* _Directions for this task_
Would you retype every entry that follows without altering a word?

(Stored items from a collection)
|---|

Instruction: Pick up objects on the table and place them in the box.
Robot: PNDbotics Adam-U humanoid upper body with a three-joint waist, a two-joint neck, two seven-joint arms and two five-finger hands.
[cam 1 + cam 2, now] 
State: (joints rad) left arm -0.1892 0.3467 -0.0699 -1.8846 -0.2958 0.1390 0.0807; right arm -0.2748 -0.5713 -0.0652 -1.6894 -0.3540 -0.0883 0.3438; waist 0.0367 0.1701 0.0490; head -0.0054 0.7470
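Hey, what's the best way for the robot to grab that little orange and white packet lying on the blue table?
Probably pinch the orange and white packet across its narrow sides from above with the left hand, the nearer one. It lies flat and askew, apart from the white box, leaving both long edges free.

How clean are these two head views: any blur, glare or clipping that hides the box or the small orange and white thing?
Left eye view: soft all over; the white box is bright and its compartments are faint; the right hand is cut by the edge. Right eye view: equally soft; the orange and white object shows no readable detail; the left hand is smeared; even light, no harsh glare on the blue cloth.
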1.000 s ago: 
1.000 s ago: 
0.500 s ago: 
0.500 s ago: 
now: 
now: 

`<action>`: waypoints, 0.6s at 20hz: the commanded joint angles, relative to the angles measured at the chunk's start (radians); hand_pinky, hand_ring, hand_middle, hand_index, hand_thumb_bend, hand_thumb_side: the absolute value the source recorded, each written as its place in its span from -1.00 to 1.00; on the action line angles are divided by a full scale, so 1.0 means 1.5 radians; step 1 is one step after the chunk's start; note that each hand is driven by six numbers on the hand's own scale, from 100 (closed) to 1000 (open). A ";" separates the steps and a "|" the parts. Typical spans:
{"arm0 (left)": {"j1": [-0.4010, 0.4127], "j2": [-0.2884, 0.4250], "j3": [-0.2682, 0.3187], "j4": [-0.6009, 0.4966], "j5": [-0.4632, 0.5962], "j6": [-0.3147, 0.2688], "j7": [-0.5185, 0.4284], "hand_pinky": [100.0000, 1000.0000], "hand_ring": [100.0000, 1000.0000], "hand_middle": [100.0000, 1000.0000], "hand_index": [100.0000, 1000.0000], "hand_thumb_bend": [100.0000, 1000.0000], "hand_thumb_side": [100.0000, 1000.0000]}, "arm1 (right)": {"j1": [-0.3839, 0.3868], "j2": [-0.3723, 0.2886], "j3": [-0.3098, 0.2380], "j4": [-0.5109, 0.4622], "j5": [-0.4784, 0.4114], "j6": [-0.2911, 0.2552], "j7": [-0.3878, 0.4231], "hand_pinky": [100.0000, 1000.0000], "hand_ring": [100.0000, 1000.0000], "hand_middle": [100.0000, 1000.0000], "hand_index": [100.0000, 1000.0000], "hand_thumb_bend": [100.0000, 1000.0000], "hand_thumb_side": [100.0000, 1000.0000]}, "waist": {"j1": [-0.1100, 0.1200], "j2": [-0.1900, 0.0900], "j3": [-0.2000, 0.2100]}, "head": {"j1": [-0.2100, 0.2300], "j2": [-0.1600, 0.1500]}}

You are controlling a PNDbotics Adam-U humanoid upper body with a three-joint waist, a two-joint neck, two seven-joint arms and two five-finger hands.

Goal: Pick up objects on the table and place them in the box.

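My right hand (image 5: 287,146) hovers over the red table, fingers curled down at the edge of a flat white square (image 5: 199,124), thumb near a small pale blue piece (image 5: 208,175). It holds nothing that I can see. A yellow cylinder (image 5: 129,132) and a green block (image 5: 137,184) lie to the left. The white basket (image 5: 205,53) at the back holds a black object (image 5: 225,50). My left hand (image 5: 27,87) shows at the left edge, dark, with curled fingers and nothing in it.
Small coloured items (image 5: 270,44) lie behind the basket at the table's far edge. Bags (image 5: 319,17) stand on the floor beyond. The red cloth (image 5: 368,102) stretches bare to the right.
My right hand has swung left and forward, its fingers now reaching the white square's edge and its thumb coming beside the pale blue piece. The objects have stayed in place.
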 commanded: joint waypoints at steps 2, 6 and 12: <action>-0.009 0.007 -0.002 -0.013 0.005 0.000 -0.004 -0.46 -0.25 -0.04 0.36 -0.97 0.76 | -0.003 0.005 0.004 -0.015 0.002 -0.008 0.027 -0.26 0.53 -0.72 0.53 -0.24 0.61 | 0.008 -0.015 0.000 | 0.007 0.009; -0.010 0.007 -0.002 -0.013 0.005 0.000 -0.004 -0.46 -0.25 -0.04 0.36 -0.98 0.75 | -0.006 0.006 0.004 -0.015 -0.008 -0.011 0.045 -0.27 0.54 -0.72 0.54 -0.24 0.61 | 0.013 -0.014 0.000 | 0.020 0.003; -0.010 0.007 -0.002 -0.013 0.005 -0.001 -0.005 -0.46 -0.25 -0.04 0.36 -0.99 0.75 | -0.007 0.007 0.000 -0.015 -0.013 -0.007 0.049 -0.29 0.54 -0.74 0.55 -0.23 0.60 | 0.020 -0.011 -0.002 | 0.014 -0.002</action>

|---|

* _Final answer_
Instruction: Pick up objects on the table and place them in the box.
Robot: PNDbotics Adam-U humanoid upper body with a three-joint waist, a two-joint neck, two seven-joint arms and two five-finger hands.
[cam 1 + cam 2, now] 
State: (joints rad) left arm -0.1892 0.3467 -0.0699 -1.8846 -0.2958 0.1390 0.0807; right arm -0.2748 -0.5713 -0.0652 -1.6894 -0.3540 -0.0883 0.3438; waist 0.0367 0.1701 0.0490; head -0.0054 0.7470
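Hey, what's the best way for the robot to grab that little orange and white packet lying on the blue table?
Probably pinch the orange and white packet across its narrow sides from above with the left hand, the nearer one. It lies flat and askew, apart from the white box, leaving both long edges free.

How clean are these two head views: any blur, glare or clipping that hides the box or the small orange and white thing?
Left eye view: soft all over; the white box is bright and its compartments are faint; the right hand is cut by the edge. Right eye view: equally soft; the orange and white object shows no readable detail; the left hand is smeared; even light, no harsh glare on the blue cloth.
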1.000 s ago: 
1.000 s ago: 
0.500 s ago: 
0.500 s ago: 
now: 
now: 

`<action>`: waypoints, 0.6s at 20hz: the commanded joint angles, relative to the angles measured at the chunk's start (radians); hand_pinky, hand_ring, hand_middle, hand_index, hand_thumb_bend, hand_thumb_side: the absolute value the source recorded, each written as its place in its span from -1.00 to 1.00; on the action line angles are divided by a full scale, so 1.0 means 1.5 radians; step 1 is one step after the chunk's start; note that each hand is driven by six numbers on the hand's own scale, from 100 (closed) to 1000 (open). A ";" separates the steps and a "|" the parts. Typical spans:
{"arm0 (left)": {"j1": [-0.4010, 0.4127], "j2": [-0.2884, 0.4250], "j3": [-0.2682, 0.3187], "j4": [-0.6009, 0.4966], "j5": [-0.4632, 0.5962], "j6": [-0.3147, 0.2688], "j7": [-0.5185, 0.4284], "hand_pinky": [100.0000, 1000.0000], "hand_ring": [100.0000, 1000.0000], "hand_middle": [100.0000, 1000.0000], "hand_index": [100.0000, 1000.0000], "hand_thumb_bend": [100.0000, 1000.0000], "hand_thumb_side": [100.0000, 1000.0000]}, "arm1 (right)": {"j1": [-0.3839, 0.3868], "j2": [-0.3723, 0.2886], "j3": [-0.3098, 0.2380], "j4": [-0.5109, 0.4622], "j5": [-0.4784, 0.4114], "j6": [-0.2911, 0.2552], "j7": [-0.3878, 0.4231], "hand_pinky": [100.0000, 1000.0000], "hand_ring": [100.0000, 1000.0000], "hand_middle": [100.0000, 1000.0000], "hand_index": [100.0000, 1000.0000], "hand_thumb_bend": [100.0000, 1000.0000], "hand_thumb_side": [100.0000, 1000.0000]}, "waist": {"j1": [-0.1100, 0.1200], "j2": [-0.1900, 0.0900], "j3": [-0.2000, 0.2100]}, "head": {"j1": [-0.2100, 0.2300], "j2": [-0.1600, 0.1500]}}

You are controlling a PNDbotics Adam-U humanoid upper body with a three-joint waist, a two-joint neck, two seven-joint arms and two five-finger hands.

Goal: Pick up objects on the table and place them in the box.

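My right hand (image 5: 287,146) hovers over the red table, fingers curled down at the edge of a flat white square (image 5: 199,124), thumb near a small pale blue piece (image 5: 208,175). It holds nothing that I can see. A yellow cylinder (image 5: 129,132) and a green block (image 5: 137,184) lie to the left. The white basket (image 5: 205,53) at the back holds a black object (image 5: 225,50). My left hand (image 5: 27,87) shows at the left edge, dark, with curled fingers and nothing in it.
Small coloured items (image 5: 270,44) lie behind the basket at the table's far edge. Bags (image 5: 319,17) stand on the floor beyond. The red cloth (image 5: 368,102) stretches bare to the right.
My right hand has swung left and forward, its fingers now reaching the white square's edge and its thumb coming beside the pale blue piece. The objects have stayed in place.
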 commanded: joint waypoints at steps 2, 6 and 12: <action>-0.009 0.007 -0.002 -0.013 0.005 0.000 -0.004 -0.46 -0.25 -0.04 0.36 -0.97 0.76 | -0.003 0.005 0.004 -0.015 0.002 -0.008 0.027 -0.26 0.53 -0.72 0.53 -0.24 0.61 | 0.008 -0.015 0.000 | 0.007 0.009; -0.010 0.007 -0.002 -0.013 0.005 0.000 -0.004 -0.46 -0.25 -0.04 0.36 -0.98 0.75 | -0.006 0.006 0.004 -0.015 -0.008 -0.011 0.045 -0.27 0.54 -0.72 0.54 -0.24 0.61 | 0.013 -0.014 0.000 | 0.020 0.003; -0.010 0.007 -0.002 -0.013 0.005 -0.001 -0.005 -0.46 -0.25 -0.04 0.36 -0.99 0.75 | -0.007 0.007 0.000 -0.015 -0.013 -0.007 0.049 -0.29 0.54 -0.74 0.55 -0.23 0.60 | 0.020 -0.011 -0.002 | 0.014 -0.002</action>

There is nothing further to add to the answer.